### Exercise prompt:
Each line of the data should be given again exactly.

### Dataset section:
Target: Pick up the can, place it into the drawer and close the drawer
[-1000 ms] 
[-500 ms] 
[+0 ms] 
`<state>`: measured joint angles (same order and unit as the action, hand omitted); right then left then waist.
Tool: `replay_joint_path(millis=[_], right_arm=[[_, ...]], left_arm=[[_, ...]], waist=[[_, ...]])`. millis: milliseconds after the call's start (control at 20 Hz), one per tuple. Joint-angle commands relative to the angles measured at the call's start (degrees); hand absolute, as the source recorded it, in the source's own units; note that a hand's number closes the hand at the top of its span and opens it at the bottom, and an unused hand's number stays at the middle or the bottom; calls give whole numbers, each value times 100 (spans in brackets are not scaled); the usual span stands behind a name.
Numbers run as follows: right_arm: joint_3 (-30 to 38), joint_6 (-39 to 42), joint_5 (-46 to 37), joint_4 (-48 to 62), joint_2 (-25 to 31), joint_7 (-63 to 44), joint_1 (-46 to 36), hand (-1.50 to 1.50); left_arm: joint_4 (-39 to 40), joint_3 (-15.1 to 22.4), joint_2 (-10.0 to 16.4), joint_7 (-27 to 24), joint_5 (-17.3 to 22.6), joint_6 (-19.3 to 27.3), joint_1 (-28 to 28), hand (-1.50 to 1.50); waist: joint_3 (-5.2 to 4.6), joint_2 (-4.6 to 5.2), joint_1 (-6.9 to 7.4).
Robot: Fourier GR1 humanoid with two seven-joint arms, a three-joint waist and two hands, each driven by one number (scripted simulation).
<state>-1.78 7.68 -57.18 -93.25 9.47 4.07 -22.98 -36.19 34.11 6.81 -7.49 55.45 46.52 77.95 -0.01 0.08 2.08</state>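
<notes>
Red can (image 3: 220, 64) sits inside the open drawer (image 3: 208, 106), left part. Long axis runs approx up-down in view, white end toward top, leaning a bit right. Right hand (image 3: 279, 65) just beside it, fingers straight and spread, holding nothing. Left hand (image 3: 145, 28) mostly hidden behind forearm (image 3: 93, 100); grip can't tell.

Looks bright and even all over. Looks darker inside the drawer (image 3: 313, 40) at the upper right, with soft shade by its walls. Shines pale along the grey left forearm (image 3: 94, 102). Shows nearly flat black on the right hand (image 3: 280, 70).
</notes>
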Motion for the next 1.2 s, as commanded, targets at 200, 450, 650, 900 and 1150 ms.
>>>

### Solution for this task:
Target: Pick up the can, place it into the drawer and close the drawer
[-1000 ms] 
[-500 ms] 
[+0 ms] 
`<state>`: measured joint angles (same order and unit as the action, hand omitted); right then left then waist.
Tool: `replay_joint_path(millis=[_], right_arm=[[_, ...]], left_arm=[[_, ...]], waist=[[_, ...]])`. millis: milliseconds after the call's start (control at 20 Hz), one per tuple. Joint-angle commands relative to the angles measured at the call's start (degrees); hand absolute, as the source recorded it, in the source's own units; note that a hand's number closes the hand at the top of its span and opens it at the bottom, and an unused hand's number stays at the middle or the bottom; calls give whole numbers, each value times 100 (spans in brackets are not scaled); the usual span stands behind a name.
Numbers run as follows: right_arm: joint_3 (-30 to 38), joint_6 (-39 to 42), joint_5 (-46 to 37), joint_4 (-48 to 62), joint_2 (-25 to 31), joint_7 (-63 to 44), joint_1 (-46 to 36), hand (-1.50 to 1.50); left_arm: joint_4 (-39 to 40), joint_3 (-15.1 to 22.4), joint_2 (-10.0 to 16.4), joint_7 (-27 to 24), joint_5 (-17.3 to 22.6), joint_6 (-19.3 to 27.3), joint_1 (-28 to 28), hand (-1.50 to 1.50); waist: joint_3 (-5.2 to 4.6), joint_2 (-4.6 to 5.2), joint_1 (-6.9 to 7.4).
Robot: Fourier GR1 humanoid with two seven-joint arms, a three-joint waist and two hands, each driven by one number (scripted simulation).
<state>-1.78 7.68 -57.18 -93.25 9.47 4.07 -22.98 -36.19 34.11 6.81 -7.49 55.45 46.52 77.95 -0.01 0.08 2.08</state>
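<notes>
Red can (image 3: 220, 64) sits inside the open drawer (image 3: 208, 106), left part. Long axis runs approx up-down in view, white end toward top, leaning a bit right. Right hand (image 3: 279, 65) just beside it, fingers straight and spread, holding nothing. Left hand (image 3: 145, 28) mostly hidden behind forearm (image 3: 93, 100); grip can't tell.

Looks bright and even all over. Looks darker inside the drawer (image 3: 313, 40) at the upper right, with soft shade by its walls. Shines pale along the grey left forearm (image 3: 94, 102). Shows nearly flat black on the right hand (image 3: 280, 70).
</notes>
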Motion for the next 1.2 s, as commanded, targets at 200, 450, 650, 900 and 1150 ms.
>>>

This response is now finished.